* **WHAT THE TASK ASKS**
Lines outside the range are not wanted. Give again exactly the lines between the line holding "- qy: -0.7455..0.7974" and the line holding "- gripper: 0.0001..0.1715", inclusive, from the listing below.

* **SUPPLIED DATA**

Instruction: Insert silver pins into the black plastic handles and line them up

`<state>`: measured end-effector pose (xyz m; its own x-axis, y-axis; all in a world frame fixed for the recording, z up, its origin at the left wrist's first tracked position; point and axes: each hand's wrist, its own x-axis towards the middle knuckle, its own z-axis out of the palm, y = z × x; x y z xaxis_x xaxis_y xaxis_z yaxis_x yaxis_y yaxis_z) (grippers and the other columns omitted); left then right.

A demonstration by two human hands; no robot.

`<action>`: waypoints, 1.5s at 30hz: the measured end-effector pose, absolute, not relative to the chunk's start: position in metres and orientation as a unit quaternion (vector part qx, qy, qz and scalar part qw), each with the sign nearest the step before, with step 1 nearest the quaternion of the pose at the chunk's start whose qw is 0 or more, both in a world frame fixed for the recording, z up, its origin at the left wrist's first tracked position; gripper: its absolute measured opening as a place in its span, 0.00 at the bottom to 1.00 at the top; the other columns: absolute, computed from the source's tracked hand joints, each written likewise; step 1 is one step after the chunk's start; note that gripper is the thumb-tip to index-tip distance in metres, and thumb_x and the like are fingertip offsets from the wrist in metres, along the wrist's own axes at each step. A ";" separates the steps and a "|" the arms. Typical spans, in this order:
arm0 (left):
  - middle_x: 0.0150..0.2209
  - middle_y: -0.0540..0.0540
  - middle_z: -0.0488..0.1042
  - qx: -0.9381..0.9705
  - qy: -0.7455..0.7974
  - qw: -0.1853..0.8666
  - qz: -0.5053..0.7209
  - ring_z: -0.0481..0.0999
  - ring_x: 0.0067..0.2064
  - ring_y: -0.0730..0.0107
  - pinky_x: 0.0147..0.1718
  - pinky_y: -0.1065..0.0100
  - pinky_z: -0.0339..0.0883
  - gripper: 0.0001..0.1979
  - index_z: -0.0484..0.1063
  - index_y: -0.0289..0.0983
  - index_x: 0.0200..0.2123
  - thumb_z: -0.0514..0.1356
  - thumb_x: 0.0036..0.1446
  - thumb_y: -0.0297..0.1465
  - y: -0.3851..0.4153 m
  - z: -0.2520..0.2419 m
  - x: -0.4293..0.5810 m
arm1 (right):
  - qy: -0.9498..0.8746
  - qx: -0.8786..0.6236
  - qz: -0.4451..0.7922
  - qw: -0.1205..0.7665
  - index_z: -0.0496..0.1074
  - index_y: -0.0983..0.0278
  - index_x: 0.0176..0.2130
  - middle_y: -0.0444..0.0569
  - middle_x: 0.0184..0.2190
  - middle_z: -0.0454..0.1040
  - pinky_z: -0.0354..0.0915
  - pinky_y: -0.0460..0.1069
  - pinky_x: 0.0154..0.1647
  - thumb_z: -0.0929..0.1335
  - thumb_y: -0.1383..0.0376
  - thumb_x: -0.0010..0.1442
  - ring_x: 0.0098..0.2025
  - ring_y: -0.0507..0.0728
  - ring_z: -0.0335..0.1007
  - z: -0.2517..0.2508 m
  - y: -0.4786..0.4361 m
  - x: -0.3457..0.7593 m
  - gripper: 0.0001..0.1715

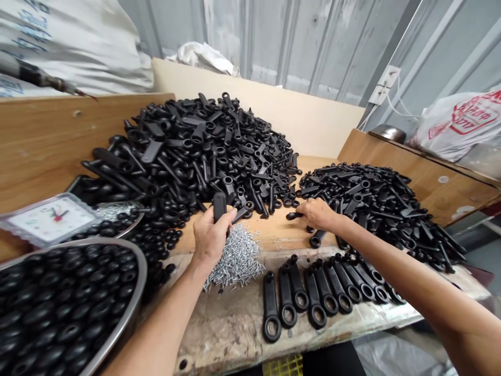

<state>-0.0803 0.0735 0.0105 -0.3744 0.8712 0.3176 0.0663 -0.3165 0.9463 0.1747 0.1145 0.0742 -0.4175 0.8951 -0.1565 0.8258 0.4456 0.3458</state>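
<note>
My left hand [211, 232] is closed around a black plastic crank handle [219, 206], its flat end pointing up. Just under that hand lies a heap of small silver pins [240, 258]. My right hand [315, 213] reaches to the far side of the bench with its fingers pinched together. A small black plastic piece [293, 215] shows at those fingertips; its exact shape is partly hidden. Below the right forearm, several black crank handles [313, 297] lie side by side in a row, ring ends towards me.
A large pile of black handles [203, 151] rises at the back, a smaller pile [364, 198] at the right. A metal-rimmed basin of black knobs [70, 303] stands front left, beside a white clock [55, 215]. A powered driver tip [58, 83] hangs upper left.
</note>
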 end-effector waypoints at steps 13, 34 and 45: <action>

* **RESPONSE BELOW**
  - qy: -0.7455..0.7974
  - qw: -0.1853..0.8666
  - qz: -0.5053..0.7209
  - ring_z: -0.0481..0.0999
  - ring_x: 0.0067..0.2064
  - ring_y: -0.0730..0.0107
  - pinky_x: 0.0147..0.1718
  - pinky_y: -0.1065..0.0100
  - pinky_z: -0.0339..0.0883
  - gripper: 0.0001..0.1979
  - index_z: -0.0484..0.1063
  - index_y: -0.0289..0.0983
  - index_x: 0.0200..0.2123
  - thumb_z: -0.0514..0.1356
  - thumb_x: 0.0036..0.1446
  - thumb_y: -0.0297..0.1465
  - y: -0.3851..0.4153 m
  - z: -0.2520..0.2419 m
  - x: -0.4293..0.5810 m
arm1 (right):
  - qy: -0.9498..0.8746
  - qx: -0.8786..0.6236
  - qz: -0.4451..0.7922
  - qw: -0.1205..0.7665
  - index_z: -0.0496..0.1074
  - index_y: -0.0983..0.0278
  - index_x: 0.0176..0.2130
  - middle_y: -0.0444..0.0569
  - middle_x: 0.0184..0.2190
  - middle_z: -0.0454..0.1040
  - pinky_z: -0.0354..0.0915
  - pinky_y: -0.0460..0.1069
  - pinky_x: 0.0154..0.1647
  - thumb_z: -0.0929..0.1335
  - thumb_y: -0.1383..0.0376
  - thumb_x: -0.0010..0.1442
  - ring_x: 0.0098..0.2025
  - ring_y: -0.0507..0.0728
  - ring_z: -0.0335..0.1007
  - z: -0.2517..0.2508 m
  - y: -0.4786..0.4361 m
  - x: -0.3457..0.7593 m
  - gripper: 0.0001..0.1715

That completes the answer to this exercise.